# [Assigned task]
In the entries that follow, how many lines contain "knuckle"? Answer with the number only.

# [Source records]

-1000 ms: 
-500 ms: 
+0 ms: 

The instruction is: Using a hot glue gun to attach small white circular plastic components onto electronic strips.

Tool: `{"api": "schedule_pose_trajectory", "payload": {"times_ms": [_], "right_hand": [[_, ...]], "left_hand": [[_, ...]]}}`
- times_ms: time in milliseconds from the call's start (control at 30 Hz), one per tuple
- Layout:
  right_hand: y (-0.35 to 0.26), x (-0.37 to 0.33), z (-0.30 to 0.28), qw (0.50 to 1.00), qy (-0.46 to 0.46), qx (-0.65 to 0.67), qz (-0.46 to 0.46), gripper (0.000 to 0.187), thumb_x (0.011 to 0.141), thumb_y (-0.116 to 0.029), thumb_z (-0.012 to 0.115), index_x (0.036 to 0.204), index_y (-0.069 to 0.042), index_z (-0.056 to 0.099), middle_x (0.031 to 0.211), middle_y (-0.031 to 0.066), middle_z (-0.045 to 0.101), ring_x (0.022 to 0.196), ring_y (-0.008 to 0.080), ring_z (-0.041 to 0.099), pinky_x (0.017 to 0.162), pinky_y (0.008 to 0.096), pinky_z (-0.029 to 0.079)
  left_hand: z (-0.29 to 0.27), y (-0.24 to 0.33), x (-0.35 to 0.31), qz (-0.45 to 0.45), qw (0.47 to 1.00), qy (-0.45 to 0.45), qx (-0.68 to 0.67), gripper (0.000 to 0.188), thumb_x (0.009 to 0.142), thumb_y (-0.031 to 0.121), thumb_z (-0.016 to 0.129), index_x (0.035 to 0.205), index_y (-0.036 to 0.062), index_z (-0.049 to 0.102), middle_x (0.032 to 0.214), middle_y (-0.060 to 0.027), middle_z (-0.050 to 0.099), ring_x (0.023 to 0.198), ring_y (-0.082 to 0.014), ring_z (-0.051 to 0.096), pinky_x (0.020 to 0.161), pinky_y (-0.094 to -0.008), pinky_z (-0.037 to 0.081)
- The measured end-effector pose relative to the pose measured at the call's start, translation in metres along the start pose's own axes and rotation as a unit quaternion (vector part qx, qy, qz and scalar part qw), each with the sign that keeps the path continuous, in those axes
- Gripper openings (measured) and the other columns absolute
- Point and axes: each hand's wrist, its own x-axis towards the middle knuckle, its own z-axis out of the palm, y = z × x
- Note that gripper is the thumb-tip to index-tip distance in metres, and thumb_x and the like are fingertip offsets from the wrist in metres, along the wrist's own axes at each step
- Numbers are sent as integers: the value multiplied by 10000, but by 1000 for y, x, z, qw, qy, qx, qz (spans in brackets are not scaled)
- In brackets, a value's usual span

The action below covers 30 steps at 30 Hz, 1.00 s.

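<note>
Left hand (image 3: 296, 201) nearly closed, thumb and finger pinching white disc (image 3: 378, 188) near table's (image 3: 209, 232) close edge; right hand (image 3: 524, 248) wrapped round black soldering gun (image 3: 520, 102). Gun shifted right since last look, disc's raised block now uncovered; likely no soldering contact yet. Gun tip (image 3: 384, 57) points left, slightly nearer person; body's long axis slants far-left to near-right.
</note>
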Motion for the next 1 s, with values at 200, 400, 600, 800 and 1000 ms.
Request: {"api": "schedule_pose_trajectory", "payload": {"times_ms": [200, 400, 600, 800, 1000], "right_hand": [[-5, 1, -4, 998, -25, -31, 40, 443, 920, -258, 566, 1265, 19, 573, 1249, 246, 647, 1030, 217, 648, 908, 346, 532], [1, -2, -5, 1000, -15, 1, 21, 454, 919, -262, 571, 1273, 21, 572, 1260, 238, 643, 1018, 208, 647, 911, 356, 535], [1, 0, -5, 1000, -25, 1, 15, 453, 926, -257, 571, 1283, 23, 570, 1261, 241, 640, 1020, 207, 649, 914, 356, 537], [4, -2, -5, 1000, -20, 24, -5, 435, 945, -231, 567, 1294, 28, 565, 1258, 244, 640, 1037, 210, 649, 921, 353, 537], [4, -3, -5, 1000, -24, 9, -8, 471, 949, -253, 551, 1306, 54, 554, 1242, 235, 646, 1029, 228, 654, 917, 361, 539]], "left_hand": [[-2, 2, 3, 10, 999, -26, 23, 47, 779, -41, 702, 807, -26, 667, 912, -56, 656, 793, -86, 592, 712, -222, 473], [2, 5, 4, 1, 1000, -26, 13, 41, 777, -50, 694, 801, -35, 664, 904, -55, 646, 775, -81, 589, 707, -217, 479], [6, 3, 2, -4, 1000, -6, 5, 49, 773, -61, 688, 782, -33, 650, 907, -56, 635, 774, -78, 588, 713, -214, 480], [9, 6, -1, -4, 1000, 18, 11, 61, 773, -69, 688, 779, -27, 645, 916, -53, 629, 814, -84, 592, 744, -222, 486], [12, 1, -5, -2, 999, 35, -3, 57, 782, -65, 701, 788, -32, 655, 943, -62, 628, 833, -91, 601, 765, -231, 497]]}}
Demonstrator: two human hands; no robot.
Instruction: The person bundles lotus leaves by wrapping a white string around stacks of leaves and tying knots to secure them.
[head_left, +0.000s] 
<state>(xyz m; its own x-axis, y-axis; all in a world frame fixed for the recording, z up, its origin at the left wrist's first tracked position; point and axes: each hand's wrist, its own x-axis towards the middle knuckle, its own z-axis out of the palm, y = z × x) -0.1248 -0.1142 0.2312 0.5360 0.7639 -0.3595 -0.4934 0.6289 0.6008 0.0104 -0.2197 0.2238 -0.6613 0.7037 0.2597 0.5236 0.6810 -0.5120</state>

# [Written response]
2